IM+io: Ist Ada Health ein fertiges Produkt, das ‚nur‘ noch seine Märkte finden muss, oder sind Weiterentwicklungen geplant?
DN: Die Gesundheitsbranche bietet für Ada noch viel Raum, um zu wachsen und sich weiterzuentwickeln. Dabei haben wir nicht einen Markt im Blick, sondern die Patienten überall auf der Welt. Ihnen wollen wir mit Ada eine Begleiterin an die Seite stellen, die durch individuelle Beratung und Unterstützung immer für sie da ist, den Dialog mit Ärzten und die Buchung von medizinischen Dienstleistungen erleichtert und gleichzeitig bei der Navigation durch das Gesundheitssystem hilft . Dabei liegt der Fokus nicht nur auf Ländern mit hoch entwickelten Gesundheitssystemen, sondern auch auf weniger entwickelten Systemen. Wir haben spannende neue Projekte und Kollaborationen mit verschiedenen Krankenkassen und Dienstleistern vor uns. Und auch Ada ist nicht „fertig“. Die medizinische Wissensbasis wird weiter ausgebaut und es kommen neue Sprachen hinzu. Außerdem arbeiten wir an der Integration von zusätzlichen Gesundheitsinformationen in der Symptomanalyse, zum Beispiel von Smartwatches. Wir sind nicht fertig – wir haben gerade erst angefangen.
IM+io: Wie schätzen Sie ganz grundsätzlich die Chancen für KI in der praktischen medizinischen Anwendung ein – in Europa und besonders in Deutschland?

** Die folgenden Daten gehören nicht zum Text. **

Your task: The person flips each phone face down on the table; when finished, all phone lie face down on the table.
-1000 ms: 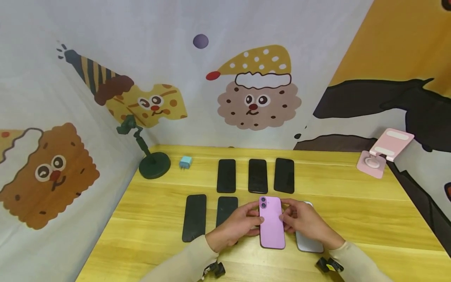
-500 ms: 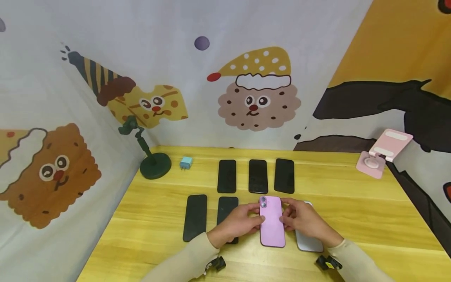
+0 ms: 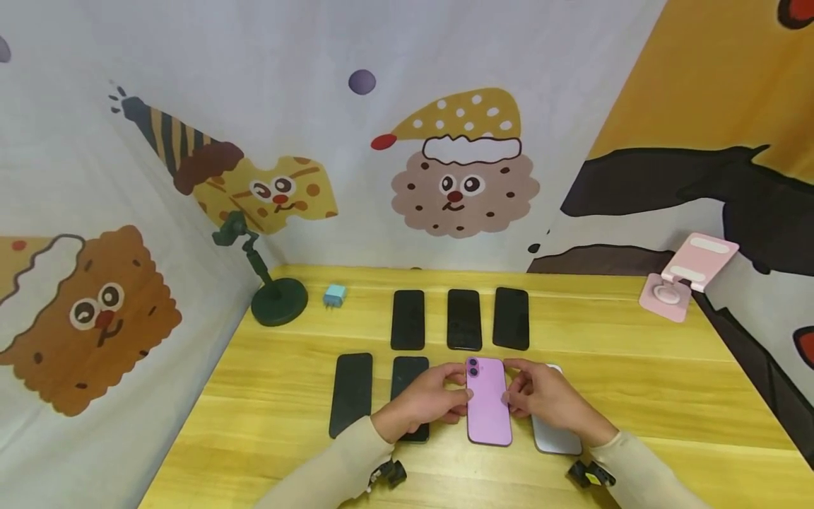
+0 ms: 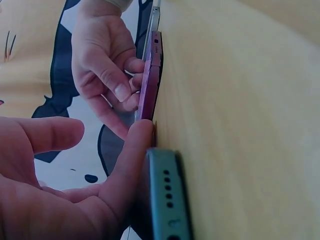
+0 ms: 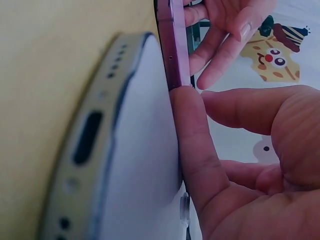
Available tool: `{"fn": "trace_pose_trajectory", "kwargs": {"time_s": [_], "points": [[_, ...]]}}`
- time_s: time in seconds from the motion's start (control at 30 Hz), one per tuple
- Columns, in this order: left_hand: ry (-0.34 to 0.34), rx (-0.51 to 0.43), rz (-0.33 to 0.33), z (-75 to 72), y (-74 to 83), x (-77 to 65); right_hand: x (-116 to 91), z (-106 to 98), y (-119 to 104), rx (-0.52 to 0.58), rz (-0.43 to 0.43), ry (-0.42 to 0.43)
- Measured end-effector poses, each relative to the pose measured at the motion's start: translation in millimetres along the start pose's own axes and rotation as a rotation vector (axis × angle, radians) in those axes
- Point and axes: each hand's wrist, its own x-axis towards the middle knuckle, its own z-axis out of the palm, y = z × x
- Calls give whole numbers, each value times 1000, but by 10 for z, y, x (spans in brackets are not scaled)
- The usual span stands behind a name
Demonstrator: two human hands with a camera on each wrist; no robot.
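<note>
A pink phone (image 3: 488, 406) lies back up on the wooden table, its two camera lenses at the upper left corner. My left hand (image 3: 427, 397) touches its left edge with the fingers. In the left wrist view that thumb (image 4: 57, 134) stays clear of the phone. At the right edge, my right hand (image 3: 550, 396) touches the phone with a fingertip (image 5: 187, 97). Beneath the right hand lies a silver phone (image 3: 557, 437), partly hidden. Under my left hand is a dark phone (image 3: 408, 373), also partly covered, whose green edge (image 4: 170, 200) shows in the left wrist view.
Another dark phone (image 3: 351, 396) lies at the left of the front row. Three black phones (image 3: 408, 319) form a row behind. Farther back stand a green stand (image 3: 275, 300), a light blue charger plug (image 3: 334, 295) and a pink phone stand (image 3: 687, 276). A printed curtain (image 3: 318, 56) borders the table.
The pink phone's near end shifts very slightly. Both hands stay at its sides. The whole head view shifts a little.
</note>
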Motion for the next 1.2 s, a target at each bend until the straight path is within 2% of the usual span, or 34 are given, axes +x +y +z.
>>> {"fn": "trace_pose_trajectory", "kwargs": {"time_s": [0.2, 0.4, 0.57, 0.83, 1.0, 1.2], "points": [[-3, -19, -6, 3, -16, -15, -23, 12, -15, -2, 9, 11], [-23, -53, 7, -43, 1, -44, 13, -4, -110, -82, 2, 88], [-12, -21, 44, -100, 44, -98, 72, 28, -178, -101, -65, 122], [18, 82, 128, -311, 38, -210, 205, 194, -255, -137, -148, 137], [59, 96, 122, -471, -23, -298, 296, 297, -340, -143, -179, 121], [145, 192, 94, -652, -96, -440, 371, 433, -429, -141, -179, 96]]}}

DN: Eine KI-Technologie wie Ada hat das Potenzial, Gesundheitssysteme weltweit radikal zu transformieren. Sie gibt dem Patienten die Kontrolle, aber auch die Verantwortung für seine Gesundheit zurück – ein wichtiger Schritt im Empowering des Patienten. Überfüllte Wartezimmer und überlastete Ärzte lassen in derzeitigen Gesundheitssystemen o_ keine Zeit für die dringend notwendigen, intensiven Patientengespräche – laut einer kürzlich veröffentlichten Studie unterbrechen Ärzte Patienten durchschnittlich nach elf Sekunden. Dabei wissen wir, dass im Zuhören der Schlüssel zur richtigen Diagnose liegt. Mit Ada kann der Patient jederzeit vom eigenen Handy aus seine Symptome beurteilen und überwachen – dadurch entsteht ein ganzheitliches Bild des Gesundheitszustandes des Patienten, das mit einzelnen Arztbesuchen, zwischen denen oftmals Monate liegen, nicht vergleichbar ist. Für das Arztgespräch bedeutet das mehr Zeit und Raum, eine neue Patienten- Arzt-Interaktion zu entwickeln. Der flächendeckende Einsatz von KI in der Medizin wird in Zukunft helfen, die richtigen Diagnosen früher zu stellen und auch seltene Erkrankungen rechtzeitig zu erkennen, was dazu führt, dass Patienten früher als bisher die richtige Therapie erhalten können. Zusammen mit der Automatisierung von repetitiven Prozessen in Kliniken können dadurch in Zukunft die Kosten im Gesundheitssystem gesenkt werden. Der Bedarf ist so hoch wie nie zuvor und es ist jetzt die Zeit, die Innovationen in die Anwendung zu bringen.